PROBLEM STATEMENT:
Copy out exactly the lines from the first line of the material below through the line containing "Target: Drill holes", and nothing beyond them.

________________________________________

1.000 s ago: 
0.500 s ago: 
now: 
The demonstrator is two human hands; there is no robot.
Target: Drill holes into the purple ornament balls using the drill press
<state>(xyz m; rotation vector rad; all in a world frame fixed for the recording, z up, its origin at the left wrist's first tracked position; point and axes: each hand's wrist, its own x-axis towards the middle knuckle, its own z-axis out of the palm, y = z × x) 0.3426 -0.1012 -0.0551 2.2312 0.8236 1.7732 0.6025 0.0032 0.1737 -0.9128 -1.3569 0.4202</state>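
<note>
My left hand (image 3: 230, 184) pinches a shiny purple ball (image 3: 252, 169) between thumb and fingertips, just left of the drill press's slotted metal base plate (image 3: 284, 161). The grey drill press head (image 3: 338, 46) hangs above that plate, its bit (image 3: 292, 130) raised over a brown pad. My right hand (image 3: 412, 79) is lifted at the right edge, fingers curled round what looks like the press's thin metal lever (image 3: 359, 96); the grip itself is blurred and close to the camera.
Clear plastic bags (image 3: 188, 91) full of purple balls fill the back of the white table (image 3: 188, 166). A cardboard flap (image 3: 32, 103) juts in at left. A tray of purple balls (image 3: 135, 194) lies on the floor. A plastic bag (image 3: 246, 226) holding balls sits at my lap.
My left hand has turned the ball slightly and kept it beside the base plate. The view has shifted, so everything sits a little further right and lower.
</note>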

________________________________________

SOLVED PROBLEM:
1.000 s ago: 
0.500 s ago: 
now: 
The demonstrator is two human hands; there is no robot.
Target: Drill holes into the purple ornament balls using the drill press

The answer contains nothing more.